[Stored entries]

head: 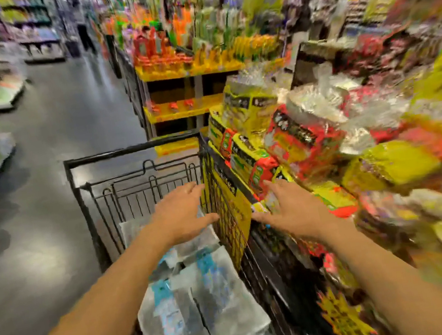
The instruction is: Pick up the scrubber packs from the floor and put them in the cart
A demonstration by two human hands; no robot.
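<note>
Cart (140, 180): black wire, centre frame, holding crinkly pale packs (200, 296).
Your left hand (184, 217): grip spread, empty, over cart.
Your right hand (288, 211): fingers apart, touching glossy yellow-red packets (257, 167).

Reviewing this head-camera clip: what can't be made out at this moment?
- Goods on the right-hand display: motion blur smears the labels; scrubber packs cannot be told apart.
- Floor beside the cart: hidden by cart and display.
- Right hand: fingers spread, contact with the packets unclear through blur.
- Pale packs in the cart: print unreadable.
- Left hand: open, over the cart.
</note>
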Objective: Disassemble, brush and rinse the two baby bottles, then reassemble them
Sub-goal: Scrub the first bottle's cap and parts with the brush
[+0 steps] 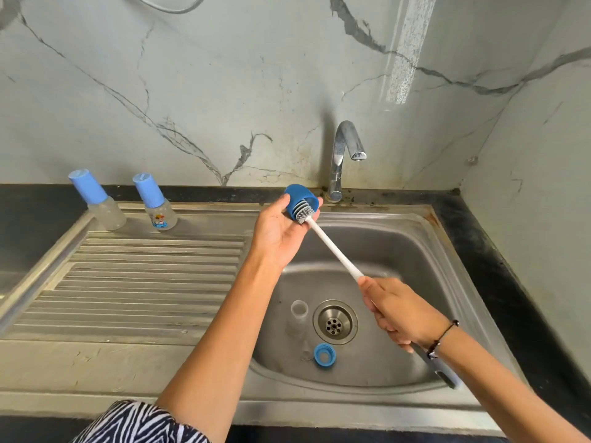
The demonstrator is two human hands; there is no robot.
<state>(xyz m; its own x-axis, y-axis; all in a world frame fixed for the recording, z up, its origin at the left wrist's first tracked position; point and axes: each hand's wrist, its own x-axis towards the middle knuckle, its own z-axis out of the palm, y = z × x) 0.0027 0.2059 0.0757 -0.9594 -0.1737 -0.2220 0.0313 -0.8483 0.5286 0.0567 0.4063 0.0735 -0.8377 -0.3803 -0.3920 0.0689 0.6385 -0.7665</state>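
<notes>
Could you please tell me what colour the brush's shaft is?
White; the brush shows clearly in the head view, its bristles inside the blue cap.

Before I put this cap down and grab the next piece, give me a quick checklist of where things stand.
1. Blue cap held by left hand: ok.
2. Brush head inside the cap, handle gripped by right hand: ok.
3. Tap running for a rinse: not ok, no water visible.
4. Clear bottle body and blue collar ring waiting in the sink basin: ok.
5. Teat in the basin: cannot tell.
6. Two capped bottles on the drainboard taken apart: not ok, both assembled.
</notes>
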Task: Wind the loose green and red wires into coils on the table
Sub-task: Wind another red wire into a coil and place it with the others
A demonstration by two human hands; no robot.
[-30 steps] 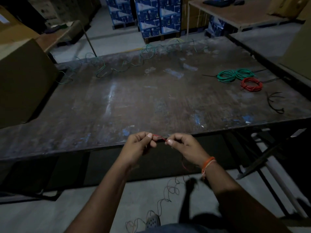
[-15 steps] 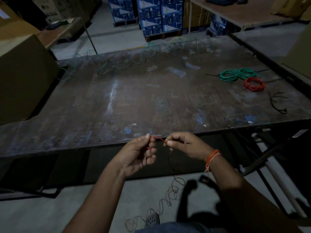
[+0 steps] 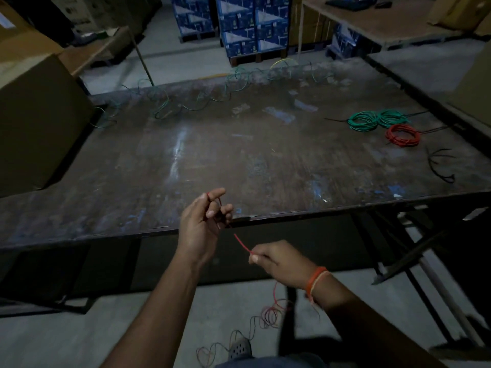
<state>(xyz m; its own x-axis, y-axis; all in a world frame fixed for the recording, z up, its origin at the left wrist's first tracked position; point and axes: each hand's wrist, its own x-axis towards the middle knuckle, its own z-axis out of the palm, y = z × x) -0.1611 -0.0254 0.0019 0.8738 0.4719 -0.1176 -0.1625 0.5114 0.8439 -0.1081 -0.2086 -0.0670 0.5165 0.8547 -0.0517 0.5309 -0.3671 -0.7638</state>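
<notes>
Head view gives us the whole worn brown desk (image 3: 239,160) from its near edge, so we read it left to right. Along the far edge, from the far-left corner toward the middle, a long loose green wire (image 3: 164,107) lies in slack loops, not yet wound. At the near edge our left hand (image 3: 202,224) is raised with its fingers curled round the end of a thin loose red wire (image 3: 240,241), which loops over the forefinger. That wire runs down and right, off the desk, to our right hand (image 3: 276,261), which pinches it between thumb and forefinger just below the near edge. Both hands are clamped on the same wire and stand apart, with a short taut span between them. Below the right hand the rest of the red wire trails in kinks across the grey floor (image 3: 66,338). Toward the right edge sit a finished green wire coil (image 3: 372,120) and, just beside it, a finished red wire coil (image 3: 402,134); a short black wire piece (image 3: 439,166) lies nearer us.

We judge the step in hand to be the very start of a red coil. Next, we think, the right hand must feed wire round the left hand's fingers, turn on turn, drawing slack up from the floor without snagging the kinks.
</notes>
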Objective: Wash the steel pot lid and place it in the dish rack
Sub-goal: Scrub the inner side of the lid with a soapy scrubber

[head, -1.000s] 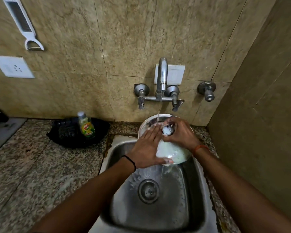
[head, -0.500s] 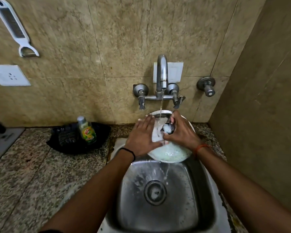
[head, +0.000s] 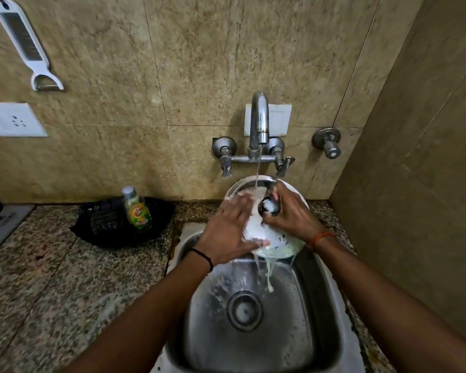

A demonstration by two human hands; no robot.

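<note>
Soapy water runs off the lid's near edge into the sink (head: 253, 343) below, so the lid (head: 280, 246) is held tilted over the basin to drain. The left hand (head: 230, 234) lies flat on it, fingers straight and slightly spread, probably rubbing suds away, while the right hand (head: 287, 214) curls round the knob (head: 269, 207) to steady it. Beyond, the tap (head: 259, 122) pours onto the lid's far half.

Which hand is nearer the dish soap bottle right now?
Left. The left hand lies flat on the pot lid, on the side facing the dish soap bottle; the right hand grips the lid's knob, farther away.
</note>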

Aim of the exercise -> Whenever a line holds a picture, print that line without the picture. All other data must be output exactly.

Result below ->
head: 
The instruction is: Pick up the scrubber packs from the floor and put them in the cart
A demonstration by two human hands; no robot.
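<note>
Cart (140, 180): black wire, centre frame, holding crinkly pale packs (200, 296).
Your left hand (184, 217): grip spread, empty, over cart.
Your right hand (288, 211): fingers apart, touching glossy yellow-red packets (257, 167).

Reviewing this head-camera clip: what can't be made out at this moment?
- Goods on the right-hand display: motion blur smears the labels; scrubber packs cannot be told apart.
- Floor beside the cart: hidden by cart and display.
- Right hand: fingers spread, contact with the packets unclear through blur.
- Pale packs in the cart: print unreadable.
- Left hand: open, over the cart.
</note>
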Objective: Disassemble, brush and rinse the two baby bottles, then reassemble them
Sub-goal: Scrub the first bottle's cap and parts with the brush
[+0 steps] 
The demonstrator is two human hands; there is no robot.
<state>(xyz m; its own x-axis, y-axis; all in a world frame fixed for the recording, z up, its origin at the left wrist's first tracked position; point and axes: each hand's wrist, its own x-axis towards the middle knuckle, its own z-axis out of the palm, y = z × x) 0.0027 0.2059 0.0757 -0.9594 -0.1737 -0.2220 0.0313 -0.8483 0.5286 0.0567 0.4063 0.0735 -0.8377 -0.3803 -0.3920 0.0689 0.6385 -0.7665</state>
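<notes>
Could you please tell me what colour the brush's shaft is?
White; the brush shows clearly in the head view, its bristles inside the blue cap.

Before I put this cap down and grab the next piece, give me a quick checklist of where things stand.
1. Blue cap held by left hand: ok.
2. Brush head inside the cap, handle gripped by right hand: ok.
3. Tap running for a rinse: not ok, no water visible.
4. Clear bottle body and blue collar ring waiting in the sink basin: ok.
5. Teat in the basin: cannot tell.
6. Two capped bottles on the drainboard taken apart: not ok, both assembled.
</notes>
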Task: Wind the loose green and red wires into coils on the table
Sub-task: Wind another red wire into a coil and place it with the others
A demonstration by two human hands; no robot.
[-30 steps] 
[-15 steps] 
[+0 steps] 
<state>(xyz m; its own x-axis, y-axis; all in a world frame fixed for the recording, z up, its origin at the left wrist's first tracked position; point and axes: each hand's wrist, its own x-axis towards the middle knuckle, its own z-axis out of the palm, y = z × x) -0.1611 -0.0254 0.0019 0.8738 0.4719 -0.1176 -0.1625 0.5114 0.8439 -0.1081 -0.2086 -0.0670 0.5165 0.8547 -0.0517 0.5309 -0.3671 -0.7638</state>
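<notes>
Head view gives us the whole worn brown desk (image 3: 239,160) from its near edge, so we read it left to right. Along the far edge, from the far-left corner toward the middle, a long loose green wire (image 3: 164,107) lies in slack loops, not yet wound. At the near edge our left hand (image 3: 202,224) is raised with its fingers curled round the end of a thin loose red wire (image 3: 240,241), which loops over the forefinger. That wire runs down and right, off the desk, to our right hand (image 3: 276,261), which pinches it between thumb and forefinger just below the near edge. Both hands are clamped on the same wire and stand apart, with a short taut span between them. Below the right hand the rest of the red wire trails in kinks across the grey floor (image 3: 66,338). Toward the right edge sit a finished green wire coil (image 3: 372,120) and, just beside it, a finished red wire coil (image 3: 402,134); a short black wire piece (image 3: 439,166) lies nearer us.

We judge the step in hand to be the very start of a red coil. Next, we think, the right hand must feed wire round the left hand's fingers, turn on turn, drawing slack up from the floor without snagging the kinks.
</notes>
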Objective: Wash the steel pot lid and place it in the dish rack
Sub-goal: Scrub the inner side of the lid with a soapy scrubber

[head, -1.000s] 
[head, -0.500s] 
[head, +0.000s] 

A demonstration by two human hands; no robot.

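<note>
Soapy water runs off the lid's near edge into the sink (head: 253, 343) below, so the lid (head: 280, 246) is held tilted over the basin to drain. The left hand (head: 230, 234) lies flat on it, fingers straight and slightly spread, probably rubbing suds away, while the right hand (head: 287, 214) curls round the knob (head: 269, 207) to steady it. Beyond, the tap (head: 259, 122) pours onto the lid's far half.

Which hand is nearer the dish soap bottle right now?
Left. The left hand lies flat on the pot lid, on the side facing the dish soap bottle; the right hand grips the lid's knob, farther away.
</note>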

This is the complete answer to the exercise.